= AVAILABLE DATA =

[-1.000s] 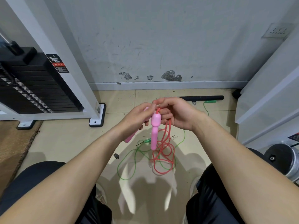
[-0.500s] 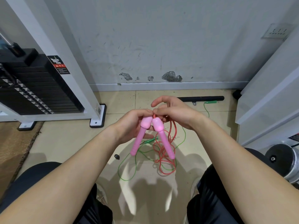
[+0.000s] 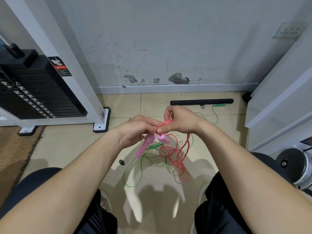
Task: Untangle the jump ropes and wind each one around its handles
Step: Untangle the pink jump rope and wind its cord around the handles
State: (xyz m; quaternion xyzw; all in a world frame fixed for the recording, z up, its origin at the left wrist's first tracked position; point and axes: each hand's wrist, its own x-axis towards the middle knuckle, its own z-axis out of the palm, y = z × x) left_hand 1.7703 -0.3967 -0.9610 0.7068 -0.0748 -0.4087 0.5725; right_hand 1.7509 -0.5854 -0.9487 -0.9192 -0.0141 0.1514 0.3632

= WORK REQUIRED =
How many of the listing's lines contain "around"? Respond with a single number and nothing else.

= WRITTEN ANSWER =
2